A autonomia universitária é uma causa digna. Mas a greve dos alunos da USP virou birra de jovens mimados.

Um dos conceitos mais importantes para as universidades é sua autonomia. Ela existe praticamente desde o nascimento das universidades, no século XIII. A partir do século XIX, com a Revolução Industrial, os governos passaram a percebê-las como um celeiro de inovações, necessárias ao bem-estar e à economia do país. Foi então que ganharam força as grandes universidades públicas. E aí surgiu uma fonte de tensão. Assim como um pai não quer que seus filhos gastem o dinheiro da mesada com “bobagens”, o governo tem uma tendência natural a exigir que suas verbas sejam gastas no que considera importante – pesquisas, ensino de alto nível e conhecimento aplicável às necessidades do mercado.

As universidades são, é claro, ciosas de sua autonomia. E devem ser. Isso tem preservado a instituição há oito séculos. A fórmula de combinar autonomia e descentralização é muito mais eficaz para lidar com mudanças que a burocracia governamental ou mesmo a hierarquia das empresas. “É difícil políticos e burocratas tomarem boas decisões sobre como educar e como gastar o dinheiro”, diz John Hammang, diretor de Projetos Especiais da Associação Americana de Universidades Estaduais.

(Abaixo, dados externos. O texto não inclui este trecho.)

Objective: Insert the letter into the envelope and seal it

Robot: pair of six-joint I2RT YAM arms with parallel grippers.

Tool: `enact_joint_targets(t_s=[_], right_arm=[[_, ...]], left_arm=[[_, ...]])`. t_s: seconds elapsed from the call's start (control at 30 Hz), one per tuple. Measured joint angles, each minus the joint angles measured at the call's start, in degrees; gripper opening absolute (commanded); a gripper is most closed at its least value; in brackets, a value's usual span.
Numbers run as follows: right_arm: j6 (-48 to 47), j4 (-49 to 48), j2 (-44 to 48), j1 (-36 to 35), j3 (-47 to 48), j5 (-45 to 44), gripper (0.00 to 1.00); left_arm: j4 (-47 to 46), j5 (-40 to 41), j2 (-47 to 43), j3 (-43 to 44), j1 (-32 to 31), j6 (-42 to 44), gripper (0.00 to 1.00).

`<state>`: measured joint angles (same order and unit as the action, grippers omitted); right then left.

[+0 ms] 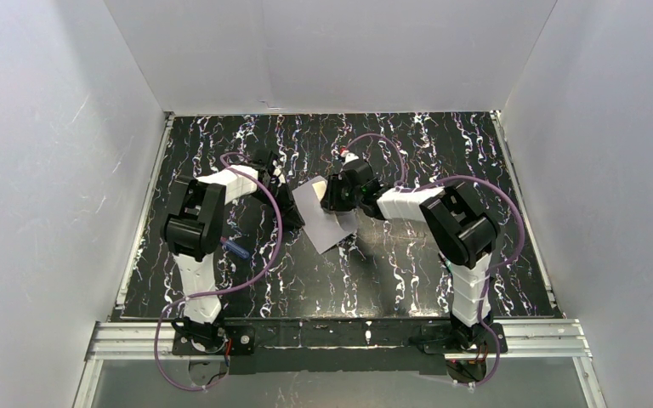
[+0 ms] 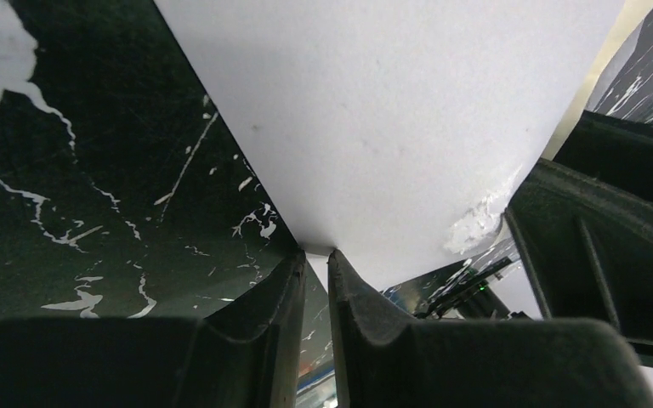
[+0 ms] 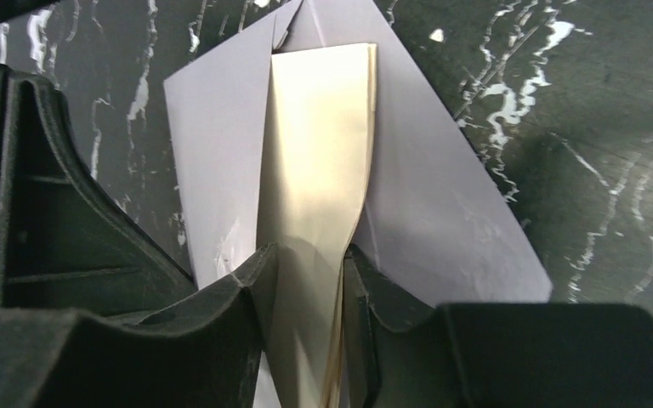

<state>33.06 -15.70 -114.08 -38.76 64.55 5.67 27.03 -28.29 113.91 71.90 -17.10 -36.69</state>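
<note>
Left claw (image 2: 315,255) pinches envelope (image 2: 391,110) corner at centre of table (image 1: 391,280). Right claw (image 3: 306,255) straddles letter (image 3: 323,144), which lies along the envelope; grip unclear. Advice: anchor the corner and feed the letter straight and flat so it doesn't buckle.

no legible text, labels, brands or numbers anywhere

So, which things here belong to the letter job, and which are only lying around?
For the job: envelope, letter.
Lying about: small blue pen-like thing.
</note>
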Motion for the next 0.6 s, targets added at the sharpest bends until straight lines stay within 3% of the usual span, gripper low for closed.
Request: enact_joint_targets(t_s=[0.1, 0.23, 0.33, 0.4, 0.43, 0.5, 0.6], right_arm=[[-1.8, 3.8, 0.8, 0.3, 1.1, -0.9, 0.52], [-3.3, 8.3, 1.4, 0.9, 2.7, -2.1, 0.52], [-3.5, 11.3, 2.1, 1.1, 3.1, -4.1, 0.37], [-3.7, 13.1, 2.5, 1.3, 3.1, -5.5, 0.16], [-3.8, 13.4, 2.6, 1.3, 3.1, -5.6, 0.11], [-4.1, 14.4, 2.6, 1.3, 3.1, -6.4, 0.12], [-4.9, 16.9, 2.6, 1.5, 4.3, -7.5, 0.24]], left_arm=[[0.5, 0.6, 0.0, 0.4, 0.0, 1.4, 0.18], [1.0, 0.9, 0.0, 0.9, -0.2, 2.6, 0.18], [1.7, 2.0, 0.0, 1.6, -0.3, 3.5, 0.17], [2.0, 2.7, 0.0, 2.0, -0.2, 3.9, 0.15], [2.1, 2.9, 0.0, 2.1, -0.2, 4.0, 0.15], [2.3, 3.5, 0.0, 2.3, -0.2, 4.2, 0.15], [2.9, 4.7, 0.0, 3.0, -0.2, 4.5, 0.16]])
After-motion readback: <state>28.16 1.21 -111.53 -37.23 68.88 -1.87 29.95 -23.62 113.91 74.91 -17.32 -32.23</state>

A autonomia orçamentária, conquistada em 1989, ajudou a desenvolver as universidades estaduais paulistas – Universidade de São Paulo (USP), Universidade de Campinas (Unicamp) e Universidade Estadual Paulista (Unesp). Na Unicamp, desde 1989 o número de alunos formados aumentou 193%, e o orçamento 10%. As universidades paulistas têm, juntas, quase metade da produção científica do país. Elas recebem 9,57% do ICMS do Estado e têm liberdade para gastar a verba como acharem melhor. Foi essa autonomia que elas acreditaram estar ameaçada por alguns decretos baixados pelo governador José Serra, em janeiro.

Serra diz que suas medidas visam melhorar as universidades. Também quer que a instituição tenha mais vagas e seja mais aberta a jovens das classes sociais mais baixas. “As universidades públicas paulistas têm 19 mil vagas, e todo ano 400 mil jovens saem do ensino médio”, diz José Aristodemo Pinotti, secretário do Ensino Superior, um cargo recém-criado por Serra. Para cumprir esses objetivos, o governo quer mais transparência no modo como as reitorias dispõem do dinheiro público. Exigiu, por exemplo, que elas publicassem diariamente seus gastos no Siafem-SP, um sistema de computador que analisa todas as contas do Estado.

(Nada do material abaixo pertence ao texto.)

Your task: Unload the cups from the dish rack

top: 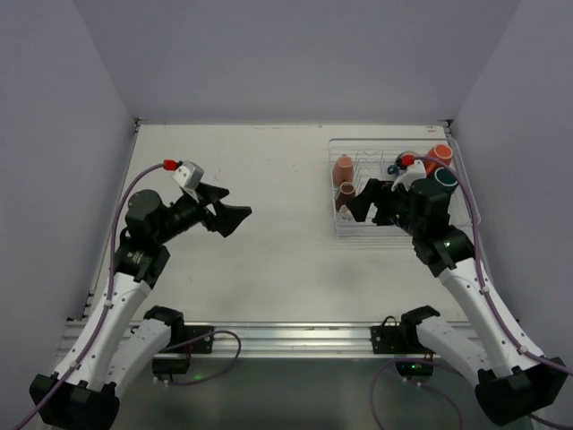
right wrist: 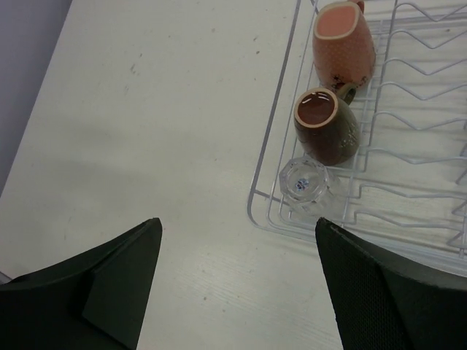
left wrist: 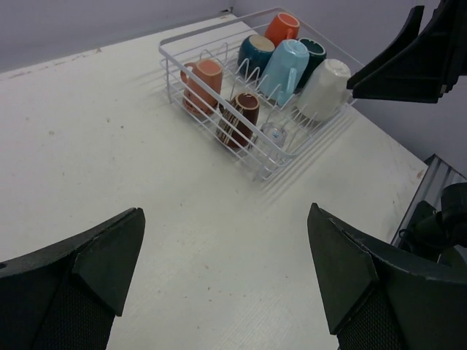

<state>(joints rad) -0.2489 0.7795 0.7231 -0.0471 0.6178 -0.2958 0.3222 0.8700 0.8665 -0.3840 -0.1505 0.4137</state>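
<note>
The white wire dish rack (top: pixel 376 141) stands at the back right of the table. In the left wrist view the dish rack (left wrist: pixel 172 67) holds a salmon-pink mug (left wrist: pixel 203 84), a brown mug (left wrist: pixel 239 117), a dark teal mug (left wrist: pixel 255 52), a light blue mug (left wrist: pixel 284 67), an orange mug (left wrist: pixel 282 28), a white mug (left wrist: pixel 325 87) and a clear glass tumbler (left wrist: pixel 276 133). My right gripper (top: pixel 361 208) is open and empty, above the rack's near-left corner, close to the tumbler (right wrist: pixel 305 181) and brown mug (right wrist: pixel 327 124). My left gripper (top: pixel 235 208) is open and empty, mid-table, facing the rack.
Grey walls enclose the table on three sides. The rack's right side lies near the table's right edge (top: pixel 461 161). Bare white tabletop (top: pixel 269 170) stretches left of the rack. The right gripper's fingers (left wrist: pixel 408 62) hang over the rack in the left wrist view.
</note>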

“Tivemos receio de que o governo passasse a controlar as despesas”, diz o reitor da Unicamp, José Jorge Tadeu. Esse temor foi agravado pelo congelamento de todas as contratações. A determinação foi desprezada pelos reitores. “O artigo 207 da Constituição garante a autonomia das universidades.”

Desde o início da crise, o governo voltou atrás em alguns pontos, como entregar a presidência do Conselho dos Reitores a Pinotti. A tendência era que o debate sobre autonomia se arrastasse até morrer. Aí entrou um grupo de bem-dispostos estudantes. Na sexta-feira, eles completaram 22 dias de ocupação da reitoria da USP.

São cerca de 200 alunos. Afastaram móveis, colocaram colchonetes no chão, ergueram barricadas com pneus e… passaram os dias em rodinhas de violão e panfletagem. Seu principal alvo era José Serra, ele próprio um ex-líder estudantil. A greve foi declarada ilegal. Mas quem se importou? Serra relutava na semana passada em arcar com o custo político de ordenar a desocupação à força. Alguns professores se uniram aos estudantes, aproveitando para pedir aumento de salário. Os funcionários também apoiaram o movimento. Trata-se, agora, de um típico protesto contra “tudo isso que está aí”. Os estudantes acreditam estar lutando em defesa da autonomia universitária. Mas seu comportamento ajuda a criar a tentação intervencionista.